Manning was, in the classic sense, a whistleblower, who purportedly hoped that the disclosure of this material would inform the public and provoke a necessary and constructive debate on the merits of the ongoing American military campaign in the Middle East. Indeed, these disclosures showed for instance, in the case of the Baghdad airstrike video (entitled “Collateral Murder”) American soldiers aboard an Apache helicopter firing on a group of unsuspecting men who were mistaken for enemy combatants. Two of them were in fact Reuters journalists. When the strike was over, at least 12 people (including the 2 journalists) had been killed and several wounded, including children. The soldiers’ discussions prior, during, and subsequent to the strike shows their causal and detached attitude towards violent death, and approximates the banter one would expect while playing a video game. While no doubt the military would have happily kept all this secret, the release of this and other information, including torture at the Abu Ghraib prison, did at least spark some informed debate about the war in the Middle East, and compelled the upper military brass to begrudgingly show some accountability. For this, Manning should be lauded.

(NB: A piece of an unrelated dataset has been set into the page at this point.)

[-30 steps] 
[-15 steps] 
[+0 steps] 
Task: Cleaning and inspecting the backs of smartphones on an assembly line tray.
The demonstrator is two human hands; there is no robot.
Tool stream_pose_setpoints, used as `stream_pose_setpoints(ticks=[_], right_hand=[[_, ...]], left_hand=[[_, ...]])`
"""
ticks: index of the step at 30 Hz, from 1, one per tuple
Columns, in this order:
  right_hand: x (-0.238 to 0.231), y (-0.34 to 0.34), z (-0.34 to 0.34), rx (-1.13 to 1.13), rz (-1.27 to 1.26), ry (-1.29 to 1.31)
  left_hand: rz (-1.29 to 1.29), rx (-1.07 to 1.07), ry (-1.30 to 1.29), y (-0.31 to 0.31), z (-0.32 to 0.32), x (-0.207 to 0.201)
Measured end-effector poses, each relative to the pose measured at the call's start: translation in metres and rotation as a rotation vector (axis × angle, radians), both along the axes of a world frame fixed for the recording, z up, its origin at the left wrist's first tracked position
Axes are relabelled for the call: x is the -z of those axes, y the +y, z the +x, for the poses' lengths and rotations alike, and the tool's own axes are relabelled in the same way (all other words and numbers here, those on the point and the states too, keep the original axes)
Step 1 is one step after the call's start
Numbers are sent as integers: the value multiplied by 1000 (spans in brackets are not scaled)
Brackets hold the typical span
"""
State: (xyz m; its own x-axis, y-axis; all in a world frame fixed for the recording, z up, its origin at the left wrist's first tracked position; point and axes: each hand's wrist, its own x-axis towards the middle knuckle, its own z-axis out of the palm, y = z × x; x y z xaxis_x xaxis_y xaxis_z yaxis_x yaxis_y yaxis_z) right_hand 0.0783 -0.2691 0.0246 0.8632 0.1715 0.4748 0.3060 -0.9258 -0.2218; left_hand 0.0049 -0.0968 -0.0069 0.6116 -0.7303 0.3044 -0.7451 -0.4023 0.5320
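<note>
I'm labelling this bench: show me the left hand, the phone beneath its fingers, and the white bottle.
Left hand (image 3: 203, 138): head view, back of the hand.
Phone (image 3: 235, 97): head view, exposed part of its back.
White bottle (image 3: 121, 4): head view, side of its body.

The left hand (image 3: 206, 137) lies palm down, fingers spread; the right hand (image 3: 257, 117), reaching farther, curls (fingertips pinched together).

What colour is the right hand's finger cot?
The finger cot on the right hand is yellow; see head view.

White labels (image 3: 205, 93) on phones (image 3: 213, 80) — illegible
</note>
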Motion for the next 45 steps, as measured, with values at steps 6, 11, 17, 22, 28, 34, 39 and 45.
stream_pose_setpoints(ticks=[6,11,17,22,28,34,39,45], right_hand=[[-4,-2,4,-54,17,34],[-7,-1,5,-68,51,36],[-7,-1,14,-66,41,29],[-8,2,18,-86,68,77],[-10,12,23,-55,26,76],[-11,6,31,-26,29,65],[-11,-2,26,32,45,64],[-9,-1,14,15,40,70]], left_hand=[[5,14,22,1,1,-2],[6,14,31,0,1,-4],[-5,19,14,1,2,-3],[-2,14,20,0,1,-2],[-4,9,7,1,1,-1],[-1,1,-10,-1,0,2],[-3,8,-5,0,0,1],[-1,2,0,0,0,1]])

It is true that it can be argued that releasing classified information can imperil lives. In Manning’s case, there was no empirical evidence to that effect. While government executives, whether civil or military, have shown an insidious preference for shielding the public from the truth, Manning’s actions allowed the public to better understand how its leaders were managing a campaign which has resulted in the deaths of thousands of innocent people, uprooted communities, and generated the single worst refugee crisis the world has ever seen.


Manning has been jailed for 7 years. The commutation of his sentence speaks of wisdom and humanity, both of which appear absent from the discourse on military strategy in the Middle East.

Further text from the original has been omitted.